→ **About this exercise**: Nothing but the lines below between the line holding "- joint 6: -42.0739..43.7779" and the line holding "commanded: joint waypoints", inclusive, should appear in the answer, each set down exactly.

Entries provided START

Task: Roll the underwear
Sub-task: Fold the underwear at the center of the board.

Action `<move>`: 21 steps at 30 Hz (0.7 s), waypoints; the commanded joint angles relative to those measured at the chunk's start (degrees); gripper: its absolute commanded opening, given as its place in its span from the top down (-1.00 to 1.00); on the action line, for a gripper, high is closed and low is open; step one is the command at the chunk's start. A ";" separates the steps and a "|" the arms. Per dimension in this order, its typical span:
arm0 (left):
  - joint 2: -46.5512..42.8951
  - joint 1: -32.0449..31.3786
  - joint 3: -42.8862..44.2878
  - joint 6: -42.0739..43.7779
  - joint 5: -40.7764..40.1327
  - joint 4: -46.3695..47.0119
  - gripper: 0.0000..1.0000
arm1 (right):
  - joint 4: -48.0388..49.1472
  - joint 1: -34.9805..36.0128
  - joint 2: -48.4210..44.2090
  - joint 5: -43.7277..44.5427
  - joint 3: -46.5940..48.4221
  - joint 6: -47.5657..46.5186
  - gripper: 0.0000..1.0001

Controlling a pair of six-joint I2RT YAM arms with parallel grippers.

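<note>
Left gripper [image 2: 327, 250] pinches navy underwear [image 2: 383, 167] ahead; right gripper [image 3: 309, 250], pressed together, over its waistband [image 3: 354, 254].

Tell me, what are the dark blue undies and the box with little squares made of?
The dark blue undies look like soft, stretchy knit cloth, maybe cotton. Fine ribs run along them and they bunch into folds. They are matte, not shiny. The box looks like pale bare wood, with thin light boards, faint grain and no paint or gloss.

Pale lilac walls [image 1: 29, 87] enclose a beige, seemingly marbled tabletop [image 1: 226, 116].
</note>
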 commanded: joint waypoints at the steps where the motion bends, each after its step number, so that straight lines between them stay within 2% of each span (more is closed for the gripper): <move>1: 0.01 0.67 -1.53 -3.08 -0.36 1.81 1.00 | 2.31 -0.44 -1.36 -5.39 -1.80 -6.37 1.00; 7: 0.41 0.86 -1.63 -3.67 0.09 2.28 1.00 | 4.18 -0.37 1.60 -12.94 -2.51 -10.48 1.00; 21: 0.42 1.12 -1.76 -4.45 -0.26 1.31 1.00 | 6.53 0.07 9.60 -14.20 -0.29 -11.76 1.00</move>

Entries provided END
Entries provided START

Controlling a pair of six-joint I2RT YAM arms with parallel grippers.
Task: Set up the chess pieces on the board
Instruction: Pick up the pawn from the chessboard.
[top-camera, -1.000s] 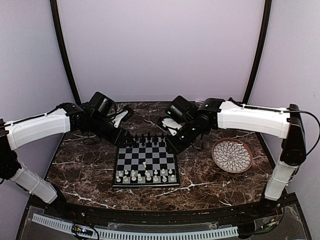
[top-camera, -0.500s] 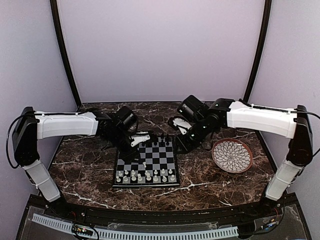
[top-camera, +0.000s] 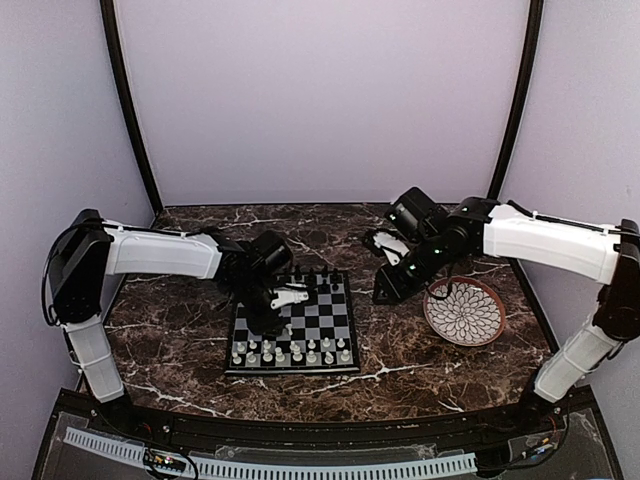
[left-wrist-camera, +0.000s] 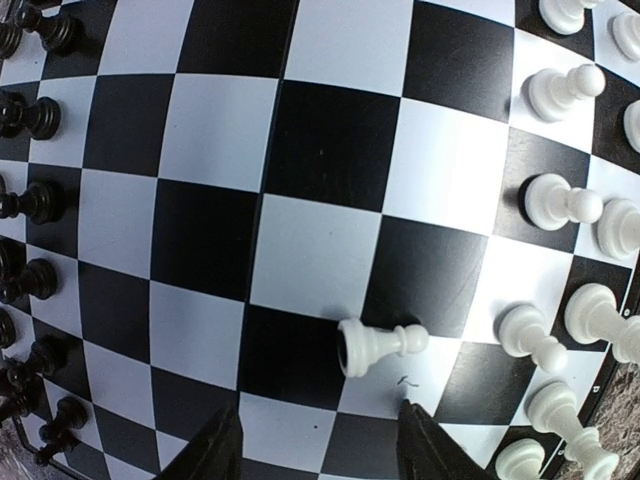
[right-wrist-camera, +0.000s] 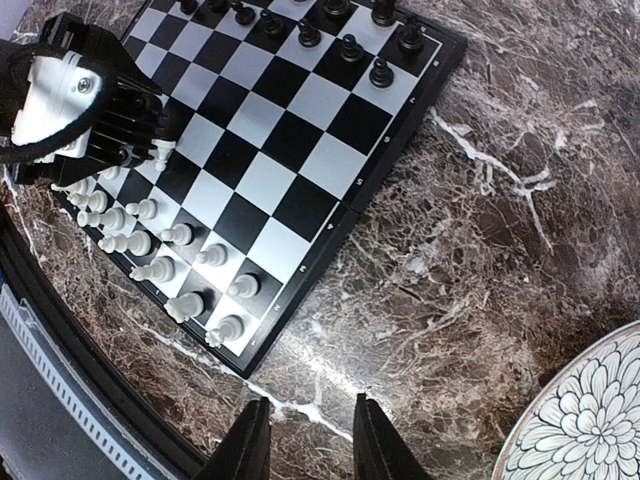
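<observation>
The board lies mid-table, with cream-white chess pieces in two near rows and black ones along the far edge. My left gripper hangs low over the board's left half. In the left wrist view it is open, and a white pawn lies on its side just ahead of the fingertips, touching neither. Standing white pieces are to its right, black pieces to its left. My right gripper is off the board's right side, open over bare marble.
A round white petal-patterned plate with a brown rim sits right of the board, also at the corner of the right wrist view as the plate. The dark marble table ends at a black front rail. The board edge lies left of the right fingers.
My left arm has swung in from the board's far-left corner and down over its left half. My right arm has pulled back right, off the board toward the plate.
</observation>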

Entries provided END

→ **Your response**:
  - joint 6: -42.0739..43.7779
  - joint 5: -40.7764..40.1327
  - joint 4: -46.3695..47.0119
  - gripper: 0.0000..1.0000
arm1 (right):
  - joint 4: -48.0388..49.1472
  - joint 1: -34.9805..36.0128
  - joint 2: -48.4210..44.2090
  - joint 5: -43.7277..44.5427
  - joint 3: -46.5940..48.4221
  - joint 6: -47.5657..46.5186
  - gripper: 0.0000..1.0001

Controlling a pair of six-joint I2RT YAM arms with parallel grippers.

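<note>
Left gripper [image 2: 327, 250] pinches navy underwear [image 2: 383, 167] ahead; right gripper [image 3: 309, 250], pressed together, over its waistband [image 3: 354, 254].

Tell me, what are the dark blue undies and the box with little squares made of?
The dark blue undies look like soft, stretchy knit cloth, maybe cotton. Fine ribs run along them and they bunch into folds. They are matte, not shiny. The box looks like pale bare wood, with thin light boards, faint grain and no paint or gloss.

Pale lilac walls [image 1: 29, 87] enclose a beige, seemingly marbled tabletop [image 1: 226, 116].
</note>
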 commanded: joint waypoints at the steps where the motion bends, each after its step number, so that straight lines between them stay within 2% of each span (more is closed for the gripper): <move>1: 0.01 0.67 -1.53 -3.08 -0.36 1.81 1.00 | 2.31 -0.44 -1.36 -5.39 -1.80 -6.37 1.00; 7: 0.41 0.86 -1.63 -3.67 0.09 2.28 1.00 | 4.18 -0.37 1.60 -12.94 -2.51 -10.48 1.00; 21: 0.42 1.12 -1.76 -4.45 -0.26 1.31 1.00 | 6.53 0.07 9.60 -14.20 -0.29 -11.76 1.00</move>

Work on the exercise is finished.